Retrieval After RAG: Hybrid Search, Agents, and Database Design — Simon Hørup Eskildsen of Turbopuffer
Most important take away
Turbopuffer is positioning itself as the search engine for unstructured data in the AI era, built on a fundamentally different storage architecture (all-in on NVMe SSDs and object storage) that existing databases cannot easily replicate. Simon argues we are in a once-every-15-years moment where a new workload (connecting massive data to AI), a new storage architecture, and the need to implement every query plan converge to create the conditions for a generational database company.
Chapter Summaries
Simon’s Background and Danish Roots
Simon grew up in Denmark and left at 18 to work at Shopify in Canada. He credits Danish culture’s “ruthless pragmatism” and focus on aesthetics as formative influences. He joins a lineage of legendary Danish programmers including Bjarne Stroustrup (C++), Rasmus Lerdorf (PHP), and Anders Hejlsberg (TypeScript/C#).
A Decade at Shopify Scaling Databases
Simon spent nearly a decade at Shopify on the infrastructure team, primarily focused on keeping the site up under massive scale — sometimes handling a million requests per second during flash sales. The hardest database to scale was self-hosted Elasticsearch, which was aggravating to operate and held back projects.
What Turbopuffer Is
Turbopuffer is a search engine specialized in full-text search and vector search — the system that holds the world’s knowledge in “full fidelity and truth” as the complement to LLM weights which compress reasoning but cannot hold all knowledge. It is the search layer that connects data to AI.
Three Conditions for Building a Generational Database Company
Simon outlines three conditions that align roughly every 15 years: (1) A new workload that means every company will have data in your database — connecting large amounts of data to AI. (2) A new storage architecture predecessors cannot easily adopt — going all-in on NVMe SSDs and object storage with no consensus layer. (3) Over time, implementing every query plan because users expect to ask any question once their data is in your database.
Radical Transparency with Investors
Simon told his lead investor that if Turbopuffer did not have product-market fit by year’s end, he would return all the money. His philosophy: “When I don’t know how to play a game, I just play with open cards.”
Summary
Actionable Insights
- The “15-year database cycle” framework: When evaluating infrastructure startups or deciding what to build, look for the convergence of (1) a new universal workload, (2) a new storage architecture that incumbents cannot easily adopt, and (3) the need to eventually support every query pattern.

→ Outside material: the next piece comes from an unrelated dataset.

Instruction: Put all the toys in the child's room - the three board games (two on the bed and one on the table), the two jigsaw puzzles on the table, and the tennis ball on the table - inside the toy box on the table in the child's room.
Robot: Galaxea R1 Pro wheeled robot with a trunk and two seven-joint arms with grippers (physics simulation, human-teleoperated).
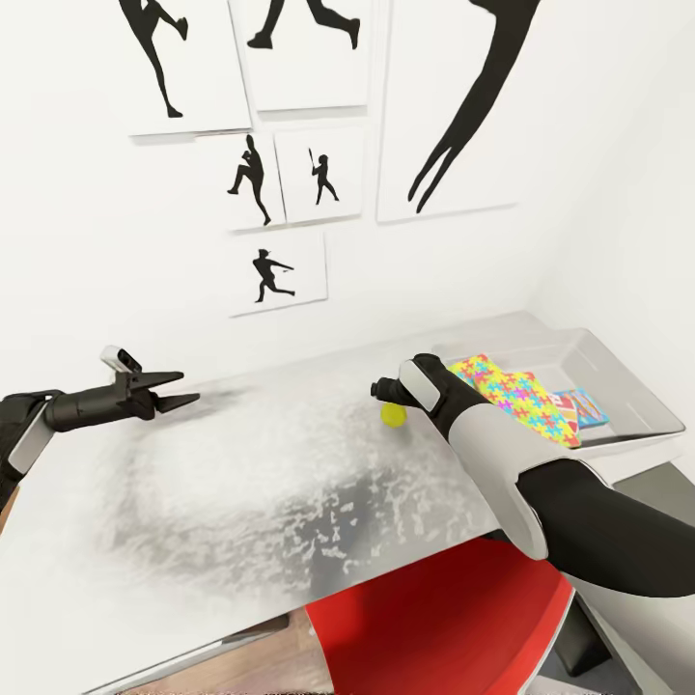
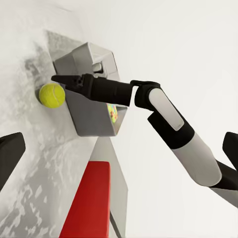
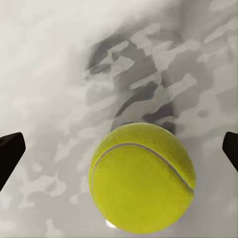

- Go all-in on object storage for simplicity: Turbopuffer’s architecture has no consensus layer and stores everything in object storage. You could turn off every server and lose no data. This radically simplifies operations and is a pattern worth adopting for new data systems.
- Hybrid search (full-text + vector) is the current best practice: Pure vector search has limitations. Combining full-text search with vector search yields better retrieval results for AI/RAG applications. Invest in hybrid search rather than relying on embeddings alone.
- Elasticsearch’s pain points remain an opportunity: If you are self-hosting Elasticsearch, the operational burden is real. Consider newer purpose-built alternatives (Turbopuffer, Typesense, Meilisearch) especially for AI-connected workloads.
Career Advice
- Radical honesty as a founder strategy: Simon told investors he would return their money if the product didn’t find PMF. “Play with open cards” built trust rather than destroying it. Transparency with stakeholders is a differentiator.
- Danish culture’s “ruthless pragmatism” — focus on what works, not what’s impressive — is a transferable mindset for engineering careers.